The suit further claims that the exposure caused embarrassment, anger, outrage and serious injury. The first three of these are hardly reasons to demand compensation. Someone is always angered, embarrassed or outraged. Think of the precedent that sets.
High schools around the country are shut down as students sue each other, teachers, the locker room designers and the school system itself for the embarrassment they suffer everyday. If causing anger and outrage are grounds for filing suit, then The Reflector is doomed to be sued by irate University of Mississippi fans.
“Serious injury?” There isn’t an adjective in the English language to describe the shear stupidity of that claim. I suppose emergency rooms are packed every Mardi Gras with innocents who made the painful mistake of waving some beads over their heads.

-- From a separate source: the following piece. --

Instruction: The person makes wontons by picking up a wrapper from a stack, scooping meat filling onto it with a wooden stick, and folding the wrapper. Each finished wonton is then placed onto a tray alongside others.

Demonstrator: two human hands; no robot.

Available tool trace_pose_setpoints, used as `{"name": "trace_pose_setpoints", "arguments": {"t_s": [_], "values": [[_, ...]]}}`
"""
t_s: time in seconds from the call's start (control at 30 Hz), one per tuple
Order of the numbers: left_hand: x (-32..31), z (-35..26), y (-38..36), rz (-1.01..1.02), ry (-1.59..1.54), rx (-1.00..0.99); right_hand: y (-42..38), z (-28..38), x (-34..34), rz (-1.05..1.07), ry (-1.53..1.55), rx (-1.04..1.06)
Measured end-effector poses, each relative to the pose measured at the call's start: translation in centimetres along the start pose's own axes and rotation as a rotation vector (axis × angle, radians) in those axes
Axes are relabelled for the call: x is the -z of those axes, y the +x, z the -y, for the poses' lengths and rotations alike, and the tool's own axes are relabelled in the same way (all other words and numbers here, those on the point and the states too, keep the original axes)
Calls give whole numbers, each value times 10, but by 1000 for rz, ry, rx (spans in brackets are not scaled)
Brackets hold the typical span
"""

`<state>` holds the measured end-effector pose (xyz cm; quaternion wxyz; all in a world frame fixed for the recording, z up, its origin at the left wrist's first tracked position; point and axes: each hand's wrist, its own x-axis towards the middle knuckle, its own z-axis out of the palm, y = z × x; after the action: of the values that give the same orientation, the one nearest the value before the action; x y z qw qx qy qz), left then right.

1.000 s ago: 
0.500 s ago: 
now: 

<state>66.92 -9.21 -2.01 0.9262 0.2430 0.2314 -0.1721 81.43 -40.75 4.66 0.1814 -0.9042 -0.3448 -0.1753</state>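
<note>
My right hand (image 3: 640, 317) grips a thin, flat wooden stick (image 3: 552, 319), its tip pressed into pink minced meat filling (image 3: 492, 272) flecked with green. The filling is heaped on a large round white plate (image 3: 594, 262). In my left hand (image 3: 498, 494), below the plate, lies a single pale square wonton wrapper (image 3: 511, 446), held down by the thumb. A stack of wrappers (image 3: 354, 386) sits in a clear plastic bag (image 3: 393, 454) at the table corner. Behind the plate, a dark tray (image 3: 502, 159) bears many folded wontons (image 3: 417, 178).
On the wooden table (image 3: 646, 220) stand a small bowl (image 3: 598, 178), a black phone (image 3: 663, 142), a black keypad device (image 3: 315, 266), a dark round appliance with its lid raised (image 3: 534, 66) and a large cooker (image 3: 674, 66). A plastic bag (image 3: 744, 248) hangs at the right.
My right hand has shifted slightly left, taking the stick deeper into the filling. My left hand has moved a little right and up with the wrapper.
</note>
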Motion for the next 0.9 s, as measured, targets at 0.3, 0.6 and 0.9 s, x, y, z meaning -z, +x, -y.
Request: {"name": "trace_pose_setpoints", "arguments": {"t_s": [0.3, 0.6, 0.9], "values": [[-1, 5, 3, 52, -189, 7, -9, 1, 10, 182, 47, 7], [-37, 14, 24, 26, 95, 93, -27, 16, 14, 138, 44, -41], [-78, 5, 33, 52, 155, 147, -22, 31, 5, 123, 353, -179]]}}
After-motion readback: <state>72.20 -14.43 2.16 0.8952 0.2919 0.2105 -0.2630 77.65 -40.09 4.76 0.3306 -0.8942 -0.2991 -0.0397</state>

The suit attempts to hold the parties responsible for an accident that, in reality, caused no harm to anyone. There is no reason to doubt Jackson or Timberlake’s claims. Accidents happen and neither is known to be a pathological liar.
The suit also attempts to use a court order to ban similar incidents from television before 10 p.m. on the mistaken logic that children stop watching television at that time . Children are usually aware of the existence of breasts, and exposure to a breast for a second is not going to cause them any harm.
Also, such an order would unnecessarily stray into the FCC’s jurisdiction. Incidentally, the FCC reaction to the exposure is almost as bad as Carlin’s lawsuit.
The true reason behind the suit is greed. This is apparent because CBS, MTV and Viacom are held responsible. They did not anticipate or condone the act and did their best to minimize the impact. They were clearly attempting to uphold the prudish standards Carlin seeks to enforce. The networks and Viacom are named merely to sweeten pot for the lawyers and their possible 80 million clients.
Carlin’s suit is a grotesque attempt to punish performers for a harmless accident while sating lawyer greed.
The case should be thrown out and everyone should just forget about Jackson’s breast. Half the world has breasts. It’s no big deal.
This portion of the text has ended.